WHAT IS NEEDED
Go through the data below and report how many lines contain "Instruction"; the reply holds only that number.

★ ★ ★ ★

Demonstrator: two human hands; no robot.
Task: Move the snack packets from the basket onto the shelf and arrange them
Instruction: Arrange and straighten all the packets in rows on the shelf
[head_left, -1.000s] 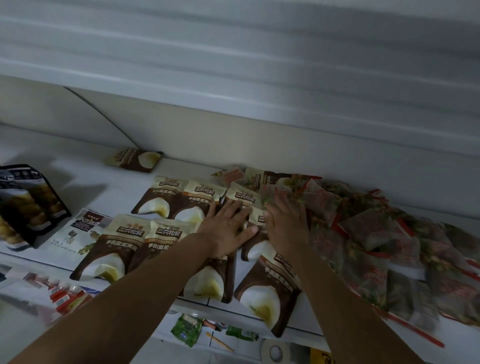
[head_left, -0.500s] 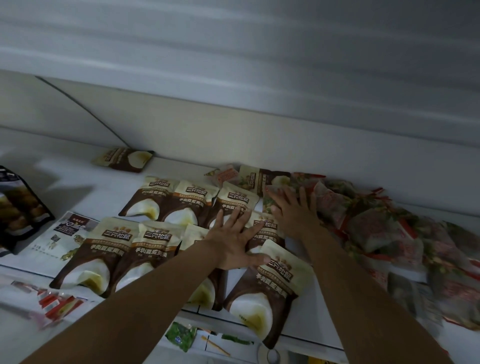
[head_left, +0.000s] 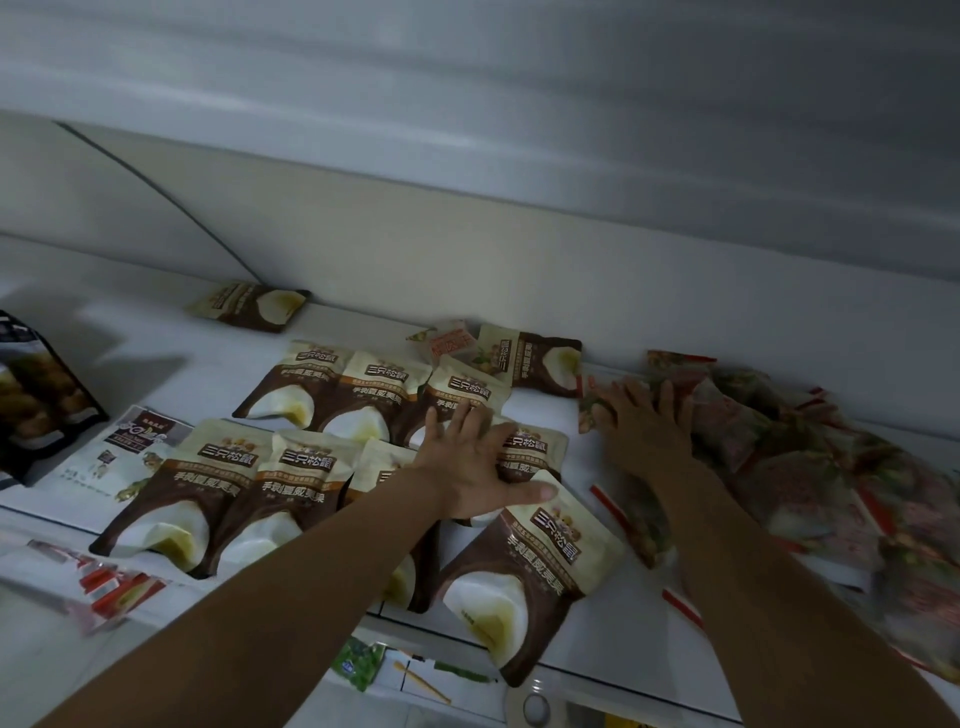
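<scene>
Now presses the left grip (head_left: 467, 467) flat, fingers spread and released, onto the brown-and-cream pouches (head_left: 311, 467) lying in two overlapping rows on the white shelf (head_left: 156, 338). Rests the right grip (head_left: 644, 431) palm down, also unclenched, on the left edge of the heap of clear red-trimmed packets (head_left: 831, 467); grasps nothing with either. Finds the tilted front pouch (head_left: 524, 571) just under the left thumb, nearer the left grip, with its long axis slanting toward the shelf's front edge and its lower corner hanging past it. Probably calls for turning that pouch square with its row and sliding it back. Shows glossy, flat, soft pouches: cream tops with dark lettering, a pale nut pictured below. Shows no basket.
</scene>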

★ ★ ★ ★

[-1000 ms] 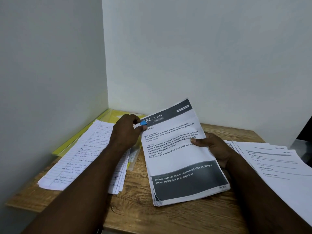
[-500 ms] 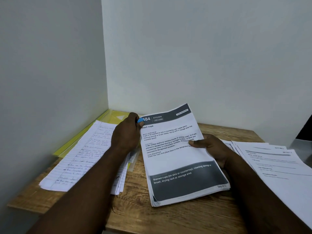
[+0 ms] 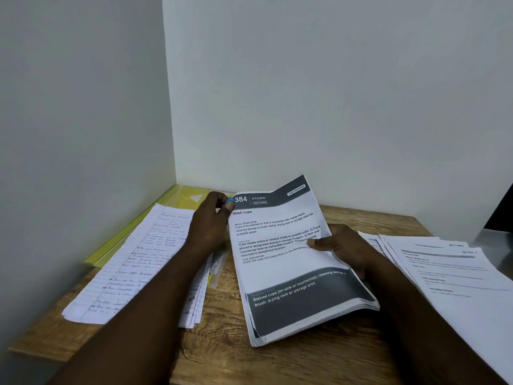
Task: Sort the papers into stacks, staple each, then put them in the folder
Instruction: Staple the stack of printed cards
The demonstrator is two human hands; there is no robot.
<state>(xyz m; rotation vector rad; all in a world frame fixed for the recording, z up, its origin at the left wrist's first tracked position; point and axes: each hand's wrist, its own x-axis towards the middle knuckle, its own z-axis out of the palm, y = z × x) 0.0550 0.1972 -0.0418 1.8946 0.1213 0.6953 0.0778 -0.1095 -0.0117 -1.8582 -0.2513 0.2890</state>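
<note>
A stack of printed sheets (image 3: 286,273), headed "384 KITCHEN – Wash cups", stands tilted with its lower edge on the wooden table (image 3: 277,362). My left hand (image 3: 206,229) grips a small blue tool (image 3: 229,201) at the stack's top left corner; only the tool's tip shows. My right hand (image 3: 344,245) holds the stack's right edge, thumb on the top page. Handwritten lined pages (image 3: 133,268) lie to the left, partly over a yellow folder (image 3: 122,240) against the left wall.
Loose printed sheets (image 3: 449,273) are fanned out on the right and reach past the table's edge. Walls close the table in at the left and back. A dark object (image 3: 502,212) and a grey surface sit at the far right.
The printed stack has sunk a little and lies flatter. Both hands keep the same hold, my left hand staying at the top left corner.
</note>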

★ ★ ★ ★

FINISHED TASK
2